As a way of keeping my math skills sharp, I’ve recently started to work through the Project Euler set of computational math problems. They ask you not to post your work publicly, so I won’t be posting about any of my specific solutions, but I did think it would be fun to share about a helper method I’ve been using.

For several of the Project Euler problems I’ve worked on, I needed to be able to generate a list of prime numbers. To do that, I borrowed a Python implementation of the Sieve Of Erathosthenes from this StackOverflow answer. Since I haven’t had much reason to use generators in JavaScript yet, I thought it would be fun to translate that algorithm to JavaScript and share that here.

Sieve of Eratosthenes

The Sieve of Erathosthenes is a very old[1] simple algorithm for identifying prime numbers. In its normal implementation it is a useful way of finding small primes up to a certain number. Beginning at 2, the algorithm iterates upward. For the current number, if the number has not been marked, we identify it as a prime, and then mark all multiples of that number up to our target number.
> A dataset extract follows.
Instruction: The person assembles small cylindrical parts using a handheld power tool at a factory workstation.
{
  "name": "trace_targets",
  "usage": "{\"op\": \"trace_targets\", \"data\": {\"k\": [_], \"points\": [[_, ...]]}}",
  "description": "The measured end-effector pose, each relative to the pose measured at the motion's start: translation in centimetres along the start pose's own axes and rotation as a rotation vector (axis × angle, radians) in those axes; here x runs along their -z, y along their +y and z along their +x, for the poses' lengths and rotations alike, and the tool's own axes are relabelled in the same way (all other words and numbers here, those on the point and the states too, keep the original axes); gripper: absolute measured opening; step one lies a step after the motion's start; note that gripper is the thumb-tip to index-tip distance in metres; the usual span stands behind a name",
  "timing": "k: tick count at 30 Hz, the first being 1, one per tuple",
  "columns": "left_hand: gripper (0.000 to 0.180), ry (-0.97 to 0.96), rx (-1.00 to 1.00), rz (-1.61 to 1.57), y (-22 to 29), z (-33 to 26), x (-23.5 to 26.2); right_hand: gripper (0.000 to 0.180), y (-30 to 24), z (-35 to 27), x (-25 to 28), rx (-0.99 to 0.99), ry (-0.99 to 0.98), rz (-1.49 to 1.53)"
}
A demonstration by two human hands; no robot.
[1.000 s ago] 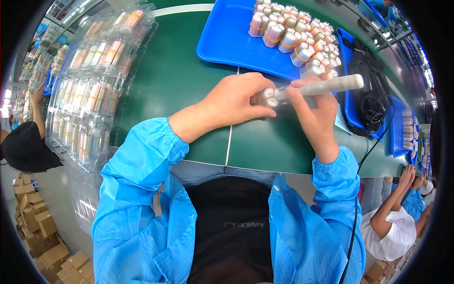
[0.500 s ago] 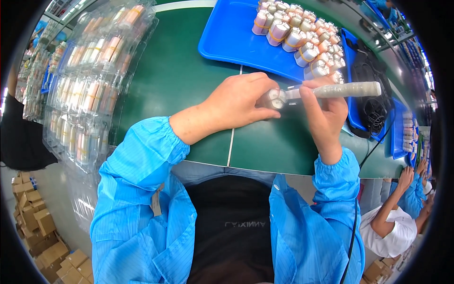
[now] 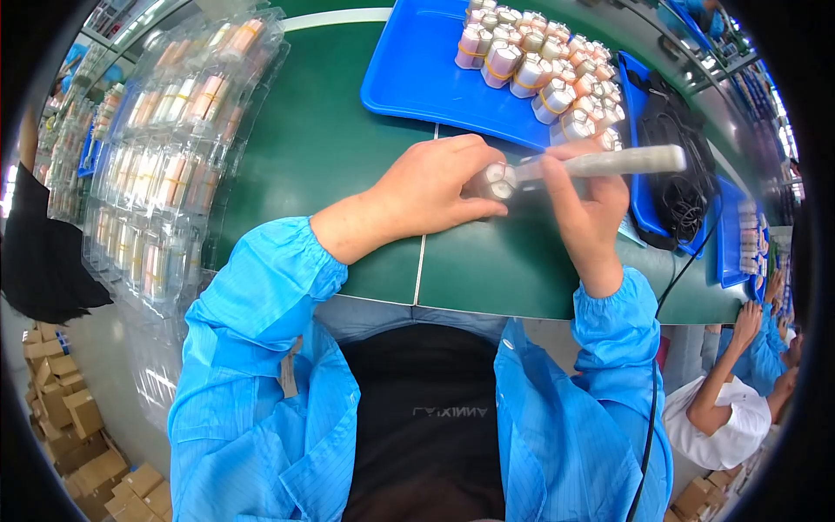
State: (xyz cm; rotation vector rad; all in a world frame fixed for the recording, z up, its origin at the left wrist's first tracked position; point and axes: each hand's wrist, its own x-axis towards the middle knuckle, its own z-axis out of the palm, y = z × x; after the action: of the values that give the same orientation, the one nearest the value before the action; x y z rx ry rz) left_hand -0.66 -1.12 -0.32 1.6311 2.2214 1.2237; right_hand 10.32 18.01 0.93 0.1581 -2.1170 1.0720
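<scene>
My left hand (image 3: 442,184) is closed around a small bundle of cylindrical cells (image 3: 499,179) on the green table, their pale round ends facing up. In a pinch grip, my right hand (image 3: 591,196) holds a stick-like tool with a thick, whitish wrapped handle (image 3: 639,160). Its thin front part reaches left to the bundle. Motion blurs that end, so I cannot tell whether it touches the cells. Just beyond my hands is a blue tray (image 3: 417,83) with many similar bundles (image 3: 550,100), pink and white, held by yellow bands.
Clear plastic trays of cell bundles (image 3: 170,170) stand stacked at the left. Right of the blue tray, another blue tray holds a black bag and cable (image 3: 678,174). Farther right, a person in a white shirt (image 3: 718,426) works. Cardboard boxes (image 3: 74,409) lie on the floor.
The whole table scene has shifted slightly left in view. My right hand and the tool are tilted a little differently; my left hand keeps its grip on the bundle.
</scene>
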Motion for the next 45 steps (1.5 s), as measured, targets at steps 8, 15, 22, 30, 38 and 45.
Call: {"op": "trace_targets", "data": {"k": [8, 15, 22, 30, 38, 45], "points": [[0.050, -0.008, -0.009, -0.069, 0.6, -0.2, 0.2, 0.014, 0.0, 0.2, 0.4, -0.108, 0.016, 0.017], [0.041, -0.031, -0.088, -0.116, -0.4, 0.1, 0.3, 0.013, -0.4, 0.5, 0.6, -0.070, 0.001, -0.047], [0.040, -0.186, 0.197, -0.203, 0.8, 0.3, 0.4, 0.015, -0.4, 0.2, 0.2, -0.143, -0.014, 0.043], [0.040, 0.052, 0.102, -0.057, 0.1, 0.2, 0.2, 0.014, -0.3, 0.3, 0.8, -0.004, 0.012, -0.086], [0.048, 0.124, 0.053, 0.008, -0.3, 0.1, -0.5, 0.016, -0.4, 0.3, 0.7, -0.021, -0.022, -0.062], [0.046, 0.128, -0.024, 0.039, -0.2, 0.2, -0.7, 0.017, -0.3, 0.4, 0.7, 0.066, -0.027, -0.091]]}}
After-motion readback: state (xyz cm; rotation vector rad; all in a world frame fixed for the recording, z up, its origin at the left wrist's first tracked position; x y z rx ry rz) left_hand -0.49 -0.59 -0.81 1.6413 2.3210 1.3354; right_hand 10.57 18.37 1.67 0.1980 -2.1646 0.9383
So to find all primes up to 12, we would

  • start at 2, note 2 as prime, and mark 4, 6, 8, 10 and 12 as non-prime
  • move to 3, note 3 as prime, and mark 6, 9, 12 as non-prime
  • move to 4, see that it is marked, and skip it
  • move to 5, note 5 as prime and mark 10 as non-prime
  • move to 6, see that it is marked and skip it
  • move to 7 , note 7 as prime
  • see that 8–10 are marked and skip them
  • move to 11, note 11 as prime
  • move to 12, see that it is marked and skip it

You can see it graphically with this visualization from Wikipedia:



sieve animation, shows the numbers being marked visually

Python Implementation

The Python implementation that I used makes some modifications to the classic version of the algorithm that lets it generate an indefinite number of primes while being memory efficient

def gen_primes():
    """ Generate an infinite sequence of prime numbers."""
    marked_not_prime = {}
    value_to_check = 2
    while True:
        if value_to_check not in marked_not_prime:
            yield value_to_check
            marked_not_prime[value_to_check * value_to_check] = [value_to_check]
        else:
            for prime in marked_not_prime[value_to_check]:
                marked_not_prime.setdefault(prime + value_to_check, []).append(prime)
            del marked_not_prime[value_to_check]
        value_to_check += 1

This version of the algorithm keeps a running set of the relevant matches, and keeps only the ones it needs. We can translate it more or less directly to JavaScript like this:

function* generatePrimes() {
    const markedNotPrime = {};
    let valueToCheck = 2;
    while(true) {
        if (!(valueToCheck in markedNotPrime)) {
            yield valueToCheck
            markedNotPrime[valueToCheck**2] = [valueToCheck]
        } else {
            let primes =markedNotPrime[valueToCheck];
            primes.forEach(prime=> {
                let nextMultipleOfPrime = prime + valueToCheck;
                if (nextMultipleOfPrime in markedNotPrime) {
                    markedNotPrime[nextMultipleOfPrime].push(prime);
                } else {
                    markedNotPrime[nextMultipleOfPrime] = [prime];
                }
            })
            delete markedNotPrime[valueToCheck];
        }
        valueToCheck += 1
    }
}

Let’s break down what this is doing.

function* generatePrimes() {
  //...
}

generatePrimes is a JavaScript generator. Generators “generate” a series of values in a “just in time” fashion; they only calculate the next value when it is needed, making them an efficient solution for working with large or infinite series. You specify a generator function by adding the * to the function declaration. Generators then use the yield keyword rather than return to return their values, and can yield multiple times. After a generator yields, it pauses execution until it is asked for another value. For our generatePrimes function, we are operating inside an infinite loop and will yield continuously without stopping[2].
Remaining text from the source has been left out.